Figure 1: The data pipeline of our project, illustrating the end-to-end flow from raw smart meter data ingestion through preprocessing, feature engineering, model training, and real-time fraud detection deployment.
Introduction
Electricity theft remains a significant issue in South Africa, leading to billions of rands in annual losses. Fraudulent consumers manipulate their smart meters to reduce their bill amounts, negatively impacting utility providers and honest customers. Traditional fraud detection methods rely on manual inspections and rule-based systems, which are inefficient and prone to human error. This study proposes an automated, machine-learning-based approach to detecting fraudulent energy consumption patterns. By leveraging the power of L1CC, we can implement a machine-learning-based approach to detect fraudulent energy consumption patterns. The high-performance computing capabilities of L1CC allow us to process large datasets, train deep learning models efficiently, and detect anomalies in real time.
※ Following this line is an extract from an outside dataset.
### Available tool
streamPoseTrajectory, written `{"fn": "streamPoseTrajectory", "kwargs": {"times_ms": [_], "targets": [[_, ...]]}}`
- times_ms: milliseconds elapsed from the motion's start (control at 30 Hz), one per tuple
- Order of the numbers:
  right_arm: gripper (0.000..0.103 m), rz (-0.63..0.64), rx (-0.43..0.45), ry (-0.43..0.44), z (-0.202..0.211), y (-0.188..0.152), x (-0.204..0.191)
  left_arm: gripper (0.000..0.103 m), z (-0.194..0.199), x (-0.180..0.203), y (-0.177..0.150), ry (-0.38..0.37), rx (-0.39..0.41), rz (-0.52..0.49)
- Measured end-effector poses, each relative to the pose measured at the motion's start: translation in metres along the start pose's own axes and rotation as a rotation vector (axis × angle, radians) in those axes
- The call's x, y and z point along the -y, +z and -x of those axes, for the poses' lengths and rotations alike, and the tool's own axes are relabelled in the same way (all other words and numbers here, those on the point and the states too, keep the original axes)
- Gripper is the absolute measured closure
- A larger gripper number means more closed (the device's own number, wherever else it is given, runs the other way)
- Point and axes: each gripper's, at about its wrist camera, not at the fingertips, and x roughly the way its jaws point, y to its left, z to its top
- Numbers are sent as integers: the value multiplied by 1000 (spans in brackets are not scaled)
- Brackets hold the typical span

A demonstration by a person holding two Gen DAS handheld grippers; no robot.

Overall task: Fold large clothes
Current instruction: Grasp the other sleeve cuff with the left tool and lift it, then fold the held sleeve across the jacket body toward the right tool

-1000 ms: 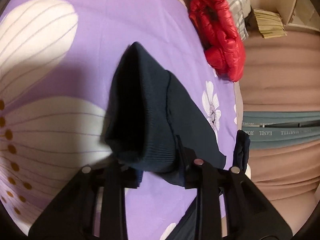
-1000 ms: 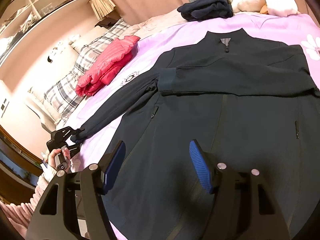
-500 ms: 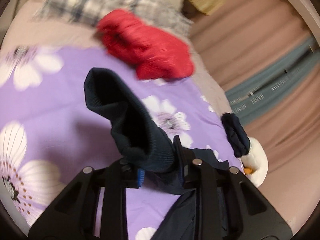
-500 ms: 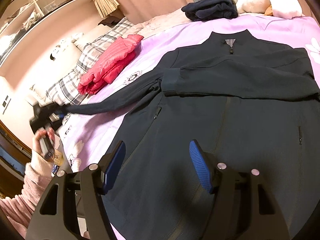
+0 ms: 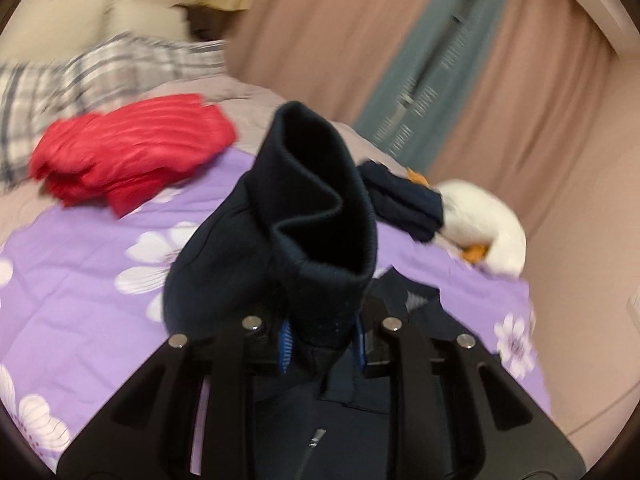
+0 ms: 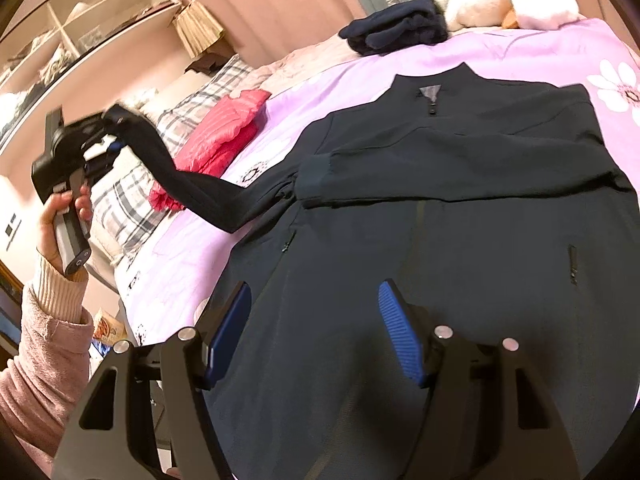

L1CC offers a powerful, secure, and cost-effective solution for running complex computations, such as fraud detection algorithms. Its sustainability, scalability, and performance enhancements make it an ideal choice for enterprises dealing with vast data-processing requirements. By adopting L1CC, we not only improve operational efficiency but also contribute to a more secure and sustainable IT infrastructure.
Problem Statement
Electricity theft in South Africa poses a significant challenge to utility providers, resulting in substantial economic losses estimated at approximately R20 billion annually (Netwerk24, 2024), (Mujuzi, 2020). According to the article by Jamil Ddamulira Mujuzi, the leading cause of blackouts in South Africa is primarily due to the collapsing Eskom infrastructure as a result of illegal connections. Figure 1 emphasizes the increase in load-shedding hours over the years, indicating the impact of degrading Eskom infrastructures possibly due to illegal connections
Traditional manual detection methods are proving increasingly ineffective and time-consuming in combating this pervasive issue. This necessitates the exploration and implementation of automated, AI-driven solutions capable of real-time anomaly detection and prevention to mitigate the escalating financial burden and ensure the sustainable provision of electricity services.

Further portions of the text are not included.